REM sleep is a huge benefit to our brains and body, it’s the time during rest that we get to mend ourselves and creating lasting benefits that will manifest during our waking hours.
So when is REM sleep happening?
Like so many other health components, each REM cycle is unique to the person’s sleeping habits. There are some general rules for REM that we can look to.
First, REM sleep stands for Rapid Eye Movement, as this is the physical trait tracked by scientists to show when the body has descended into that good, deep sleep. During sleep, the brain cycles through five distinct phases. The first four have various levels of consciousness, which cycle down until we reach (REM) sleep.
For a typical sleeper, REM sleep makes up 25% of your sleep cycle. It first occurs about 70 to 90 minutes after you fall asleep, and will happen about three separate times during your sleep schedule. During REM sleep is when your body mends and dreaming occurs.
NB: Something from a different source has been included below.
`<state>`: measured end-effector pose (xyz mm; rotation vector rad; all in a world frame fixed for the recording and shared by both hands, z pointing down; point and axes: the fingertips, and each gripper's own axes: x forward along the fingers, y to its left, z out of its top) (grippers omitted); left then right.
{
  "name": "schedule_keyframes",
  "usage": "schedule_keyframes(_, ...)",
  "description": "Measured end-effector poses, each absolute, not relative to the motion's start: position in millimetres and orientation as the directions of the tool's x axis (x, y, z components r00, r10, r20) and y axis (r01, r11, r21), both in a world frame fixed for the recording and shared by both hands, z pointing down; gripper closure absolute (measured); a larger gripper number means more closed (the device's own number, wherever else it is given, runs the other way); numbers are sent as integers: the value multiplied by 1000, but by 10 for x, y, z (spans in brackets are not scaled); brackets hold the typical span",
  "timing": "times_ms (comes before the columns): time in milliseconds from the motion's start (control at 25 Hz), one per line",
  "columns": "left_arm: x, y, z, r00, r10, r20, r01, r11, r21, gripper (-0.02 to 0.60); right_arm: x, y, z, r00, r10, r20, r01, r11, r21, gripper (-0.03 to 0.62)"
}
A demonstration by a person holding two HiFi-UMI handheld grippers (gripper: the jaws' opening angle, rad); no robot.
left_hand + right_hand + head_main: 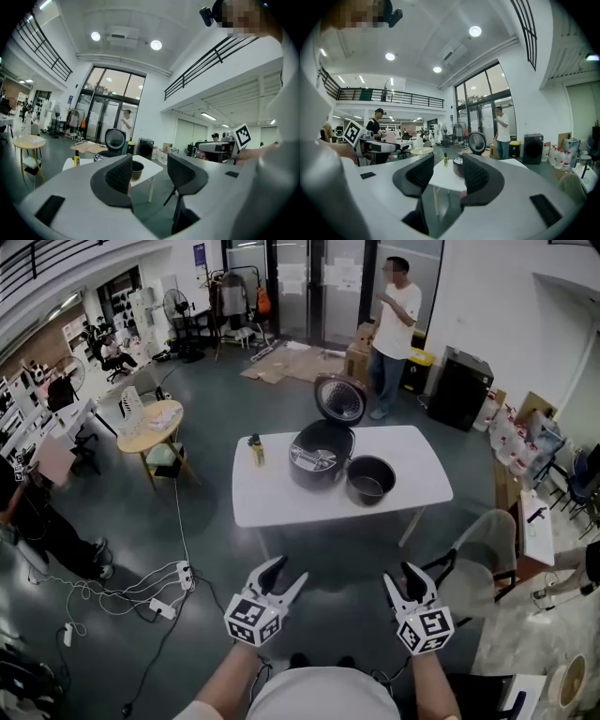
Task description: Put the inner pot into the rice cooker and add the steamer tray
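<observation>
A black rice cooker [322, 456] stands on the white table [272, 498] with its lid [339, 399] raised; a pale metal piece lies in its cavity. The dark inner pot [370, 480] sits on the table just right of the cooker. Both grippers hang well short of the table, over the floor. My left gripper [289, 573] is open with nothing between its pads. My right gripper [401, 579] is open and empty too. The left gripper view frames the pot [137, 169] between the jaws of the left gripper [150, 171]. In the right gripper view the cooker [458, 166] shows far beyond the right gripper [443, 176].
A small yellow bottle [255, 450] stands at the table's left part. A person [394, 324] stands beyond the table. A round wooden table [150, 423] is at the left, cables and a power strip [169, 601] lie on the floor, and a chair [478, 559] is at the right.
</observation>
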<state>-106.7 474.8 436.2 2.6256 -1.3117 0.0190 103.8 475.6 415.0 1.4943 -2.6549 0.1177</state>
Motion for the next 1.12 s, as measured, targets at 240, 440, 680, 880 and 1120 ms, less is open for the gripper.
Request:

There are things that can keep you from REM sleep as well.
If you wake up already tired and thinking, “When is REM sleep going to find me?” You could have an issue as serious as sleep apnea, or as simple as an uncomfortable mattress.
It’s important to look into each of these issues so that you can understand your problem and treat it. You shouldn’t have to ask yourself when is REM sleep, you should wake up refreshed and rejuvenated, knowing that it has occured.